Michaels sparked controversy in early January by speaking out about the diet in a video for Women’s Health, calling keto a “bad plan for a million reasons,” and adding that she believes the keto diet deprives your body of essential nutrients.
“Your cells, your macromolecules, are literally made up of protein, fat, carbohydrates, nucleic acids. When you do not eat one of the three macronutrients — those three things I just mentioned — you’re starving yourselves,” she said. “Those macronutrients serve a very important purpose for your overall health and wellbeing. Each and every one of them.”
Instead, Michaels said that it’s best to eat a well-rounded diet: “You don’t eat processed sugar, you don’t eat processed grains, and to make a very long story short: avoid the keto diet,” she told PEOPLE Now in December. “Common sense. Balanced diet is key.”
RELATED VIDEO: Jillian Michaels Wants to Have a ‘Civil Debate’ with Al Roker Over Keto Diet Disagreement
On Friday, Michaels said that her comments on the eating plan were not meant to be harmful: “Nor, by the way, was anything that I had to say a personal attack of any kind,” she told PEOPLE. “It was just based on information that I heavily researched, with a co-author who specializes in this space, and neuroscientists, and endocrinologists, and registered dietitians who wrote over 500 studies over two years.”
She added with a laugh, “So, it’s possible that I did my homework. I don’t know.”
After Michaels’ recent comment about the diet, she found herself in the middle of a feud with Roker and Watch What Happens Live host Andy Cohen, who called her a “jackhole” on his Bravo show. PEOPLE has reached out to a rep for Cohen for comment.
When Roker, 64, and Cohen, 50, first called out Michaels, she tweeted back at them, writing that she would rather have a conversation about her book The 6 Keys, which addresses the myths and misunderstandings associated with aging, and the diet instead of feuding.
“I have an idea…” Michaels wrote to Cohen and Roker on Twitter on Friday, Jan. 11. “How about a civil intelligent debate on The 6 Keys book and keto instead of personal attacks and name calling?

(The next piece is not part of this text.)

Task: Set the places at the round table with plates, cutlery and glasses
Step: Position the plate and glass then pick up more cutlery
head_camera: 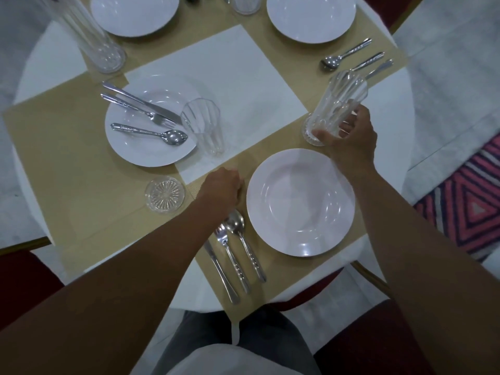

I’m also a motivator and I know you guys can do this.”
She also addressed Roker directly in a video, citing the mutual “respect” they have for one another.
“If you want to debate the science of keto, then, by all means, let’s do that,” she told Roker. “But the personal attacks are bizarre. It’s unnecessary, it’s uncalled for, it’s beneath both of us, right?”
On Friday, Michaels told PEOPLE she is standing firm on her stance against the high-fat, moderate-protein, low-carb eating plan, which she characterized as “essentially [the] Atkins [diet] re-skinned for Millennials.”
“The keto diet is basically when you deprive the body of carbohydrates, and it goes into a state called ketosis, which, long story short, your body releases ketones, and that is how you know that you are carb-deprived, and it will accelerate fat loss,” Michaels said at the event. “It seems like a great idea, but the reality is you can lose weight, and you can get healthy without any of the side effects associated with it. And at the end of the day, I don’t care if somebody wants to do it. I don’t want to do it, and I have done my homework on why I don’t want to do it.”
This isn’t the first time she’s criticized the keto diet. Last May, she called it a “diet fad” and urged, “Don’t do keto.”